1. Laibach, Eat liver!
Chi ha sempre amato mangiare il fegato (che molti schifano) si sentirà meno solo: ecco un inno dei potenti Laibach, collettivo elettronico-multimediale di Lubiana, da trent’anni specializzato in atmosfere da regime stalinista prossimo venturo, videogame e cemento armato, industria in dissoluzione e humour cupo (che si traduce qui, anche, nel fatto di citare la vecchia Stand & deliver di Adam & The Ants). I Kraftwerk ex jugoslavi, dal loro ultimo album Spectre: incisivi e monolitici come cattivi di James Bond in ogni scena meno l’ultima.
2. Carmelo Amenta, Pane e vino
Niente Nero d’Avola né pane siciliano con semi di sesamo. “Sì / Lo so / Non dovrei sorridere / Ma tu non accendere / La luce / Restiamo immobili”. Allegria! Se la depressa fosse una forma di entertainment, Carmelo Amenta sarebbe lì lì con Fiorello. Invece è un cantautore siculo di piglio intenso e dolente; dopo I gatti se ne fanno un cazzo della trippa ecco l’album Cuori e parole in piccole botti di legno. Siculo dark da intenditori: dopo Cesare Basile, sottoapprezzato, nemmeno il bravo Amenta sembra in cerca di scorciatoie tra Siracusa e Sanremo.
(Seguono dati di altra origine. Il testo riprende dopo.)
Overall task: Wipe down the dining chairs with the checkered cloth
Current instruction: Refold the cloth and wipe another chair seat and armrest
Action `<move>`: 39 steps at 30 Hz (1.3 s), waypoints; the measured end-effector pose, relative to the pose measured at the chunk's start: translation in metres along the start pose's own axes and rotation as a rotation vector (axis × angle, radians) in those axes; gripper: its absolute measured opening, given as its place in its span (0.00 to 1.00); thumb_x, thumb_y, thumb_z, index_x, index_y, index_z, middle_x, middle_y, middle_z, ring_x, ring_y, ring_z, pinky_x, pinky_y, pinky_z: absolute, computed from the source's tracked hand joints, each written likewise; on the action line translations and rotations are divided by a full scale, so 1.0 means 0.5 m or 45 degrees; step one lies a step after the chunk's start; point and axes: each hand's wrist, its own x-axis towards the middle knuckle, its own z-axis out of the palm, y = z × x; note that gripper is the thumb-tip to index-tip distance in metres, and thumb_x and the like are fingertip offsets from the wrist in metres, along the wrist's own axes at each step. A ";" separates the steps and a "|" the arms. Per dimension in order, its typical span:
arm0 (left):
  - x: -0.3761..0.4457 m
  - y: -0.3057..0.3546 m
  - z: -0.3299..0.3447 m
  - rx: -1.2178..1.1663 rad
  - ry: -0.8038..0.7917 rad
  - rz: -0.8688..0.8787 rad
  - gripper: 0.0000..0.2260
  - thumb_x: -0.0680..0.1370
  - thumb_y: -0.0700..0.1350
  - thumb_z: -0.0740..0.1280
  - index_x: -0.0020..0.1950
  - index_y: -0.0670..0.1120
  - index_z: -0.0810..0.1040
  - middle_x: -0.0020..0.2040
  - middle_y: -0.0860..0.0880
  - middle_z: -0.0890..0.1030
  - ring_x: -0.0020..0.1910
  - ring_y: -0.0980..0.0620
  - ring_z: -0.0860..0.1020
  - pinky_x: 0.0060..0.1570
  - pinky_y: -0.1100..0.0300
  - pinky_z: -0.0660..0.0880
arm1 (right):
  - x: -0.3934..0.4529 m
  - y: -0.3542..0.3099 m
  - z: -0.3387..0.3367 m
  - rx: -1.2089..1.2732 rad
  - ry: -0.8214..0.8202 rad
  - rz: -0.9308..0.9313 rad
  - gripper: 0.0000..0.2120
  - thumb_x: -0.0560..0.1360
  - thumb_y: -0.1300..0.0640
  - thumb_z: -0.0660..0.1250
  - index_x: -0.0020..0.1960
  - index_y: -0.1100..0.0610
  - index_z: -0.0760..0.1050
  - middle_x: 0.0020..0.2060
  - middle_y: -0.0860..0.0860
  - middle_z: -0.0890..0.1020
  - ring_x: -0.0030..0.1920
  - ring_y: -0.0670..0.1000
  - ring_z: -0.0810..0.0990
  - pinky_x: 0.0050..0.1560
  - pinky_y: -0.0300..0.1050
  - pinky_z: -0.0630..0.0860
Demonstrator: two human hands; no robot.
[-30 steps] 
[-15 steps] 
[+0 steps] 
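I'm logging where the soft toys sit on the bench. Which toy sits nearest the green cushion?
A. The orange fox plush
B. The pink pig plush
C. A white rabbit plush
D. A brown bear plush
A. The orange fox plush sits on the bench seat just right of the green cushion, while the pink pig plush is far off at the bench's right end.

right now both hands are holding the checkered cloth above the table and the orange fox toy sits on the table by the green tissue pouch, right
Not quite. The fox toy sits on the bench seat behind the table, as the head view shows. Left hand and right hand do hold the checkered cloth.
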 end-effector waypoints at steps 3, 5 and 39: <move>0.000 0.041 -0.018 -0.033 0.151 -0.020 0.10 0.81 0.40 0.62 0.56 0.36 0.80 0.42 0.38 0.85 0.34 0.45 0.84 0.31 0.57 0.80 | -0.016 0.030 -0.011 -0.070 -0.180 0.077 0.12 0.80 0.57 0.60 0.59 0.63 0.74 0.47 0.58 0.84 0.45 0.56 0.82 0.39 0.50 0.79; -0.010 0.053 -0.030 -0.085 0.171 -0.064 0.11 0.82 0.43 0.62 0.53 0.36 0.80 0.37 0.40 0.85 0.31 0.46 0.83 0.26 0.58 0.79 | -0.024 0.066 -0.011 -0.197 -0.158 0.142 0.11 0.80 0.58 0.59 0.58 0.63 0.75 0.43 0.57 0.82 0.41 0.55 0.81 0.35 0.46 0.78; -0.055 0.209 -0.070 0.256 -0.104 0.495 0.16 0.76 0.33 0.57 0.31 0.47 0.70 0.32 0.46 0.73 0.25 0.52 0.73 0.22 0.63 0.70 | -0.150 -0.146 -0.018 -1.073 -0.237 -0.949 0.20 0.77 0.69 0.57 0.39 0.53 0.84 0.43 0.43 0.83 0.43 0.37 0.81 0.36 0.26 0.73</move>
3. Antonio Onorato e Toninho Horta, Peixe vivo
Il pesce vivo è di fiume, e in questo canto popolare del Minas Gerais viene usato non come pietanza, ma come metafora per quello che canta, che senza la “tua compagnia” è un pesce fuor d’acqua. La compagnia qui è il sodalizio chitarristico tra Toninho Horta, grande vecchio brasileiro del violão, e il virtuoso jazz partenopeo Antonio Onorato: From Napoli to Belo Horizonte ne è il prodotto, album di accordi e finezze indolenti e dolci, idealmente da spalmarsi sul sofà e abbandonarsi all’otium, o digerire una mangiata di mare.